■ ABOUT THIS EXERCISE: Leave every picture out, and print the full listing again exactly.
DATA Start Marker
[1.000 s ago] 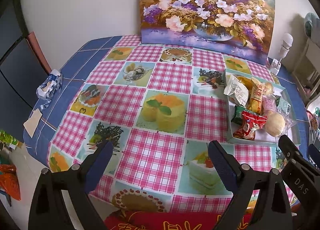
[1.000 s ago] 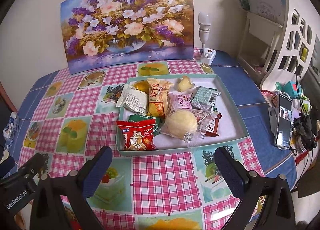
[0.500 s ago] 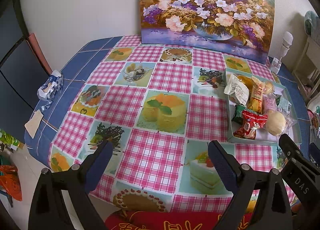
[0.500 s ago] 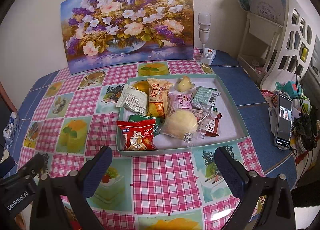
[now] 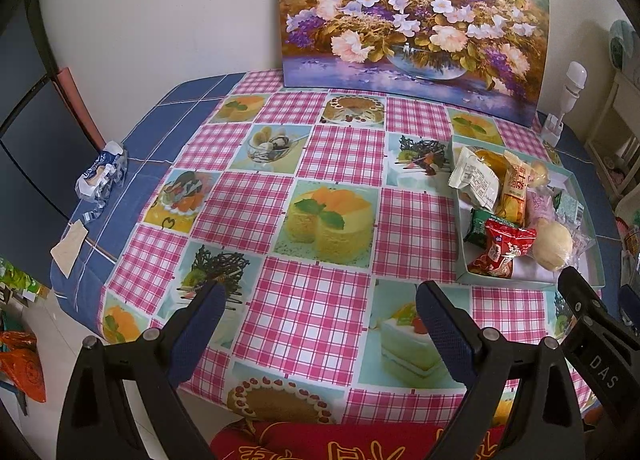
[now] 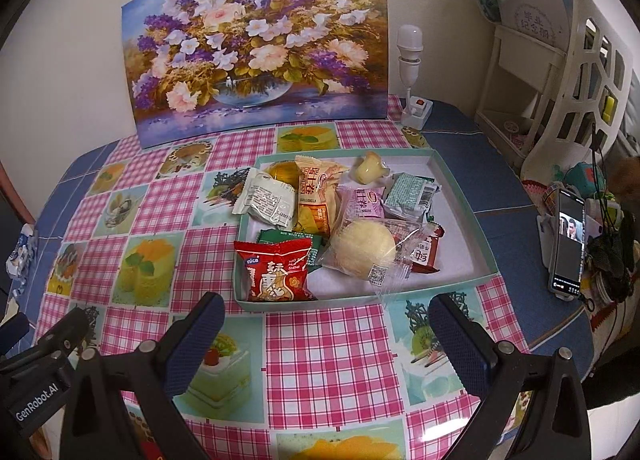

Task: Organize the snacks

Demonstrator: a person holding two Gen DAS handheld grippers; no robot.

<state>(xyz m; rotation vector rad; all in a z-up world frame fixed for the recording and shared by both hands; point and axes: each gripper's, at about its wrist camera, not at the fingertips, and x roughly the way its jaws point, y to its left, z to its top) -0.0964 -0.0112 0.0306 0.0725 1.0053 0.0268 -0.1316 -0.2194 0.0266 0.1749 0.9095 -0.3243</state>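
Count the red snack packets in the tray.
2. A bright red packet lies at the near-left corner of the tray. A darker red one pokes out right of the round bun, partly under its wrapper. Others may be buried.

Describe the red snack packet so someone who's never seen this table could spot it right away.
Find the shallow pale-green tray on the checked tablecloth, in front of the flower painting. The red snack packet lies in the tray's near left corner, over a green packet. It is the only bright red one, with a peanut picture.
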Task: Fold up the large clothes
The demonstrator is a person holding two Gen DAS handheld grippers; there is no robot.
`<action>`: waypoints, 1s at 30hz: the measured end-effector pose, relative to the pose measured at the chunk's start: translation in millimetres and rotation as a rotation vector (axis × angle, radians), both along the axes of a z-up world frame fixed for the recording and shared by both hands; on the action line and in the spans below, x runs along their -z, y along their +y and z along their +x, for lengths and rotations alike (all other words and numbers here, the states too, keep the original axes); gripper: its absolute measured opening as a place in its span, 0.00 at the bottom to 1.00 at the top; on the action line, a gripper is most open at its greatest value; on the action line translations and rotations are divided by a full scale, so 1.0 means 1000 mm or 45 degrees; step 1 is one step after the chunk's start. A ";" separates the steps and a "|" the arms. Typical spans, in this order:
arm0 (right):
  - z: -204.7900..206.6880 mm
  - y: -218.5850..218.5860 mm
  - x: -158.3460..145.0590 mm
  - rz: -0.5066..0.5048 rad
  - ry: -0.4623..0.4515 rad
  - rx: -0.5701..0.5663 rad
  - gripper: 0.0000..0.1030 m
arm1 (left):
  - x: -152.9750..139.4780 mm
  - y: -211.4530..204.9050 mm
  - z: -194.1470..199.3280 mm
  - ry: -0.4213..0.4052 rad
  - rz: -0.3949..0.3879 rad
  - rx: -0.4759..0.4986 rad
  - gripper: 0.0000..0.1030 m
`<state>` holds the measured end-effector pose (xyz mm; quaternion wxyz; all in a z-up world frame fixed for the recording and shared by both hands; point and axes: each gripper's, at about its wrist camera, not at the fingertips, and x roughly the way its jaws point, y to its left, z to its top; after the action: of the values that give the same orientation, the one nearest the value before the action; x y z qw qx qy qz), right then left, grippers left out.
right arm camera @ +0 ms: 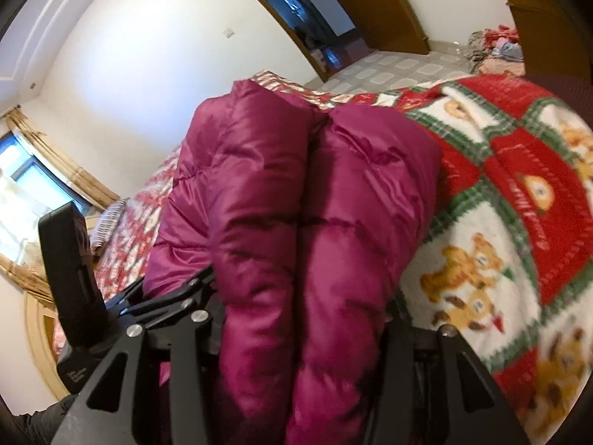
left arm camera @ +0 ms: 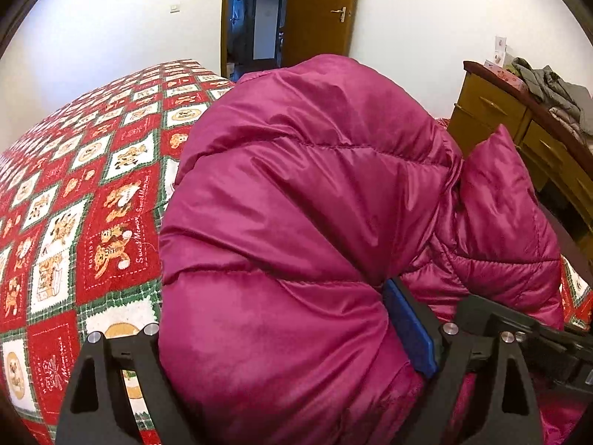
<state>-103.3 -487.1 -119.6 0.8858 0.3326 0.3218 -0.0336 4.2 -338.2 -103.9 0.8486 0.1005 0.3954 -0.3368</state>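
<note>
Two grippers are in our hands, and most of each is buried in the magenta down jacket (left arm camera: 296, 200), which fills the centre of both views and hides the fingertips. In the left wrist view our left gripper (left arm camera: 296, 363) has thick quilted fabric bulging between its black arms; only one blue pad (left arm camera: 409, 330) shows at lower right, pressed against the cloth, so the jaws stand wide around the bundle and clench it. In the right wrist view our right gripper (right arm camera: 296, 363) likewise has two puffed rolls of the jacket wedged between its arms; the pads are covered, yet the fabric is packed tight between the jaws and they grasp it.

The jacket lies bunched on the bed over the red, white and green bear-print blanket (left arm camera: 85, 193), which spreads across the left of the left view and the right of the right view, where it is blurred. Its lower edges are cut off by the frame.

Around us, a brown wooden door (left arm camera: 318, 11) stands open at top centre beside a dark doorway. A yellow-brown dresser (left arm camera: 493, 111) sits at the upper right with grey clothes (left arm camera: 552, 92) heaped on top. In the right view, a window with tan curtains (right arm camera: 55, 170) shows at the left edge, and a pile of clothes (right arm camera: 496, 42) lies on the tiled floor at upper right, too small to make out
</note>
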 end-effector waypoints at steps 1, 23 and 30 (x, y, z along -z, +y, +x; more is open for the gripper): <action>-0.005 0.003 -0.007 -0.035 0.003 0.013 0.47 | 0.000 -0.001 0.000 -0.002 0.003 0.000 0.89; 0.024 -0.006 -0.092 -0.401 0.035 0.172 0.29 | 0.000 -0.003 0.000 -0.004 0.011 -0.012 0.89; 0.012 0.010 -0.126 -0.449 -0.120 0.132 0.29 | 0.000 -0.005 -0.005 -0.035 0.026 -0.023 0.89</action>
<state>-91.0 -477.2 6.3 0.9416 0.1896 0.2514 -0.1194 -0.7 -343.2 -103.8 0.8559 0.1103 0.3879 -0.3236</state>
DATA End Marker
■ YOUR RESPONSE:
[1.000 s ago] 
[1.000 s ago] 
[0.500 s ago] 
[0.500 s ago] 
[now] 
[now] 

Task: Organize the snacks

Demonstrator: a person holding two Gen DAS handheld grippers; no robot.

<state>(xyz m; rotation vector rad; all in a z-up world frame fixed for the recording and shared by both hands; point and axes: each gripper's, at about its wrist camera, not at the fingertips, and x roughly the way its jaws point, y to its left, z to its top) -0.0964 -0.0112 0.0306 0.0725 1.0053 0.0268 -0.1316 -0.2194 0.0266 0.1749 0.9095 -0.3243</state>
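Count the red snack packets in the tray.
2. A bright red packet lies at the near-left corner of the tray. A darker red one pokes out right of the round bun, partly under its wrapper. Others may be buried.

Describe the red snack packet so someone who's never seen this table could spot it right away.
Find the shallow pale-green tray on the checked tablecloth, in front of the flower painting. The red snack packet lies in the tray's near left corner, over a green packet. It is the only bright red one, with a peanut picture.
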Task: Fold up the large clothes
The demonstrator is a person holding two Gen DAS handheld grippers; there is no robot.
`<action>`: waypoints, 1s at 30hz: the measured end-effector pose, relative to the pose measured at the chunk's start: translation in millimetres and rotation as a rotation vector (axis × angle, radians), both along the axes of a z-up world frame fixed for the recording and shared by both hands; on the action line and in the spans below, x runs along their -z, y along their +y and z along their +x, for lengths and rotations alike (all other words and numbers here, the states too, keep the original axes); gripper: its absolute measured opening as a place in its span, 0.00 at the bottom to 1.00 at the top; on the action line, a gripper is most open at its greatest value; on the action line translations and rotations are divided by a full scale, so 1.0 means 1000 mm or 45 degrees; step 1 is one step after the chunk's start. A ";" separates the steps and a "|" the arms. Typical spans, in this order:
arm0 (right):
  - z: -204.7900..206.6880 mm
  - y: -218.5850..218.5860 mm
  - x: -158.3460..145.0590 mm
  - rz: -0.5066..0.5048 rad
  - ry: -0.4623..0.4515 rad
  - rx: -0.5701..0.5663 rad
  - gripper: 0.0000..0.1030 m
arm1 (left):
  - x: -152.9750..139.4780 mm
  - y: -211.4530..204.9050 mm
  - z: -194.1470..199.3280 mm
  - ry: -0.4213..0.4052 rad
  - rz: -0.3949..0.3879 rad
  - rx: -0.4759..0.4986 rad
  - gripper: 0.0000..0.1030 m
`<state>` holds the measured end-effector pose (xyz mm; quaternion wxyz; all in a z-up world frame fixed for the recording and shared by both hands; point and axes: each gripper's, at about its wrist camera, not at the fingertips, and x roughly the way its jaws point, y to its left, z to its top; after the action: of the values that give the same orientation, the one nearest the value before the action; x y z qw qx qy qz), right then left, grippers left out.
right arm camera @ +0 ms: 
left arm camera @ +0 ms: 
<state>-103.3 -487.1 -119.6 0.8858 0.3326 0.3218 -0.0336 4.2 -338.2 -103.9 0.8486 0.1005 0.3954 -0.3368</state>
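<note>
Two grippers are in our hands, and most of each is buried in the magenta down jacket (left arm camera: 296, 200), which fills the centre of both views and hides the fingertips. In the left wrist view our left gripper (left arm camera: 296, 363) has thick quilted fabric bulging between its black arms; only one blue pad (left arm camera: 409, 330) shows at lower right, pressed against the cloth, so the jaws stand wide around the bundle and clench it. In the right wrist view our right gripper (right arm camera: 296, 363) likewise has two puffed rolls of the jacket wedged between its arms; the pads are covered, yet the fabric is packed tight between the jaws and they grasp it.

The jacket lies bunched on the bed over the red, white and green bear-print blanket (left arm camera: 85, 193), which spreads across the left of the left view and the right of the right view, where it is blurred. Its lower edges are cut off by the frame.

Around us, a brown wooden door (left arm camera: 318, 11) stands open at top centre beside a dark doorway. A yellow-brown dresser (left arm camera: 493, 111) sits at the upper right with grey clothes (left arm camera: 552, 92) heaped on top. In the right view, a window with tan curtains (right arm camera: 55, 170) shows at the left edge, and a pile of clothes (right arm camera: 496, 42) lies on the tiled floor at upper right, too small to make out
</note>
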 end-effector waypoints at steps 1, 23 and 30 (x, y, z along -z, +y, +x; more is open for the gripper): <action>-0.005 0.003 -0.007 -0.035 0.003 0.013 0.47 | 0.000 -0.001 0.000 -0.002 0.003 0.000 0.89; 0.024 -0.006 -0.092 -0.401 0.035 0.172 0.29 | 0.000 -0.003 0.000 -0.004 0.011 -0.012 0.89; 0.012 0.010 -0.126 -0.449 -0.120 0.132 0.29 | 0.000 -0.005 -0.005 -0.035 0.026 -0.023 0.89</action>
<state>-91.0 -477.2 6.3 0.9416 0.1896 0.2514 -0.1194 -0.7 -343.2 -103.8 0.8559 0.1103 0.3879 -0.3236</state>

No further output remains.